O ISEC desenvolveu um suporte “que pode servir só de óculos ou apenas de viseira, ou as duas coisas”, acrescentou o responsável, salientando que o modelo foi concebido por docentes e investigadores no seu Laboratório de Biomecânica Aplicada.

Trata-se de módulos integráveis, de baixo custo e rápida produção através de fabrico aditivo, com recurso a impressão 3D FDM (fabrico por fusão de filamento), bastante ergonómicos, adaptáveis a qualquer rosto, de fácil montagem e reutilizáveis.

Os óculos protegem os olhos, enquanto a máscara protege a boca e o nariz.

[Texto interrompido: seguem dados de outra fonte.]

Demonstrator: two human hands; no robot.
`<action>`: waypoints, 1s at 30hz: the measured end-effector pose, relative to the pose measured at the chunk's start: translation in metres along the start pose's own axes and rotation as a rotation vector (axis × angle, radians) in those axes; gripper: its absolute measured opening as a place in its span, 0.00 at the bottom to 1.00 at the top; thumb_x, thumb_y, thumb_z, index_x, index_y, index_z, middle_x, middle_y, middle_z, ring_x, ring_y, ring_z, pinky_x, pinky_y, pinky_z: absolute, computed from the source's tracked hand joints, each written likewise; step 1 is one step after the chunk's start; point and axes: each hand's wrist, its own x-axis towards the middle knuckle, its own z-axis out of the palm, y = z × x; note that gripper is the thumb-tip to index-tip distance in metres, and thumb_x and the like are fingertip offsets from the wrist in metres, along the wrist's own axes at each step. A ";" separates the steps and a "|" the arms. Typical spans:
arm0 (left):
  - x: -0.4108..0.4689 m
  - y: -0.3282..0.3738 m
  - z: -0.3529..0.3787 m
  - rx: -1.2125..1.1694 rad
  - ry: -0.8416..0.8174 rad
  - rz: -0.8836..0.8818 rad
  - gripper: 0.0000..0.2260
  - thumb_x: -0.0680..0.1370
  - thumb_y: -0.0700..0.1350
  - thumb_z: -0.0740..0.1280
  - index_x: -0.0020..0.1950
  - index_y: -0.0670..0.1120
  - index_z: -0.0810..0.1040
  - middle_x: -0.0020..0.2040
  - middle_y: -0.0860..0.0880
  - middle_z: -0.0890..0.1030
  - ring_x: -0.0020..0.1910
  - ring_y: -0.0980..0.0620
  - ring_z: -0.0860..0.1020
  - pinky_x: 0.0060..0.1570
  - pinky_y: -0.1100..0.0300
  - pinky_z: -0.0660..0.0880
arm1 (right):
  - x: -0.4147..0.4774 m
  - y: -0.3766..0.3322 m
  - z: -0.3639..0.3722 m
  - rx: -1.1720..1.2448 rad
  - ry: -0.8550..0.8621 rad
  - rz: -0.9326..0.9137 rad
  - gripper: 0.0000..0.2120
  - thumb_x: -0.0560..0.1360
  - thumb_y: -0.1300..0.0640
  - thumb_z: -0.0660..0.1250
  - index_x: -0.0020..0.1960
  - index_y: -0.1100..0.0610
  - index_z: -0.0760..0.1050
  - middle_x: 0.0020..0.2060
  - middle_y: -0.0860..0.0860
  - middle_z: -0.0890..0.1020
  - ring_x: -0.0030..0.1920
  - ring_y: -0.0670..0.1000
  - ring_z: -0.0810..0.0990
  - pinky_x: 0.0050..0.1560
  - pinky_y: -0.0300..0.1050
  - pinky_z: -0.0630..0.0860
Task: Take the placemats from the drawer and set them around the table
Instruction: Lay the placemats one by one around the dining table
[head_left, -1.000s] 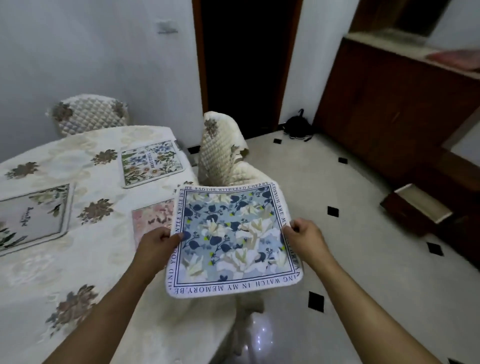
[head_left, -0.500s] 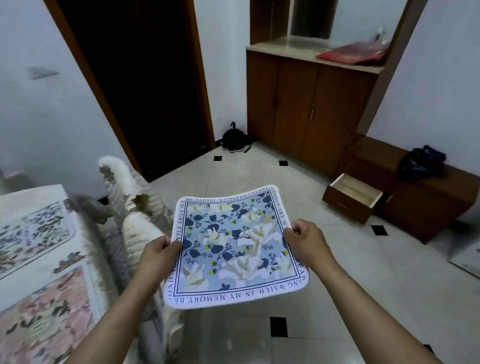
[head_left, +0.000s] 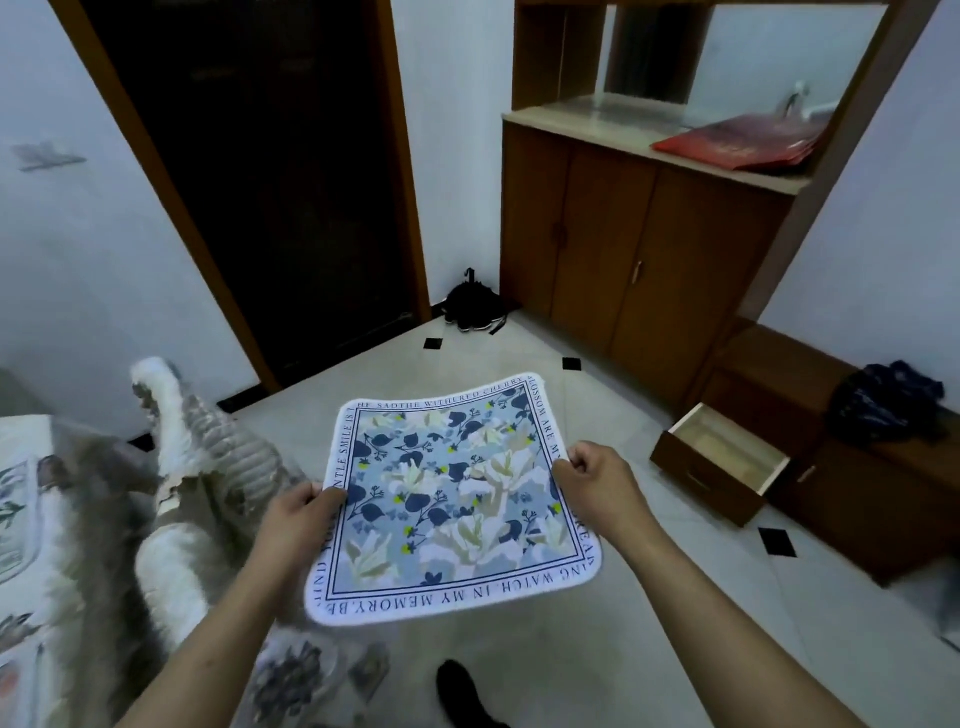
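- The square blue floral placemat with a lettered white border hangs flat over the floor, between both hands.
- The left hand and right hand each pinch a side edge.
- The cloth-covered counter lies left of the left hand, beyond a quilted white chair.
- Keep it level and taut; swing left to a bare spot.
- The empty wooden drawer stands open, right of the right hand.

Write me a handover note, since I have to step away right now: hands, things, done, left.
Left hand and right hand: each shut on a side edge of the blue floral square placemat, held over the tiled floor.
Cloth-covered table: at the left edge, blurred.
Wooden drawer: open, looks empty.
Done: this mat is out.
Left: lay it on the table.
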 end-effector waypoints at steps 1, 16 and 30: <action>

O topo é fechado na zona de contacto com a testa, impedindo a passagem de aerossóis, gotículas ou pó.

“Trata-se de um sistema de proteção versátil que pode ser utilizado por médicos, enfermeiros e paramédicos como óculo de proteção ou evoluir, na mesma configuração, para viseira de proteção”, afirma Mário Velindro.

Segundo o responsável, o ISEC inicia a produção esta semana nas suas instalações, recorrendo a três impressoras 3D de alto rendimento, com capacidade para produzir 50 conjuntos por dia.

“O meu receio é o de que o material falte, mas, para já, temos quantidade suficiente para produzir mais de 500 unidades”, sublinha.

O ISEC, que tem estado em contacto direto com os Serviços de Manutenção dos CHUC, está também “de prevenção” para apoiar o fabrico de componentes especiais que se avariam, como por exemplo nos ventiladores respiratórios.

Nos últimos anos, o ISEC “tem apostado fortemente no desenvolvimento tecnológico na área da saúde, concebendo e desenvolvendo meios de diagnóstico mais precisos, assim como novos e mais eficazes meios de apoio à terapêutica”, frisa Mário Velindro.

“Temos feito uma grande aposta na investigação, no âmbito dos nossos cursos de engenharia e, em particular, no Laboratório de Biomecânica Aplicada e nos ciclos de estudo na área da engenharia biomédica”, disse.

O novo coronavírus, responsável pela pandemia da covid-19, já infetou mais de 750 mil pessoas em todo o mundo, das quais morreram mais de 36 mil.

Em Portugal, segundo o balanço feito na segunda-feira pela Direção-Geral da Saúde, registaram-se 140 mortes, mais 21 do que na véspera (+17,6%), e 6.408 casos de infeções confirmadas, o que representa um aumento de 446 em relação a domingo (+7,5%).

Dos infetados, 571 estão internados, 164 dos quais em unidades de cuidados intensivos, e há 43 doentes que já recuperaram.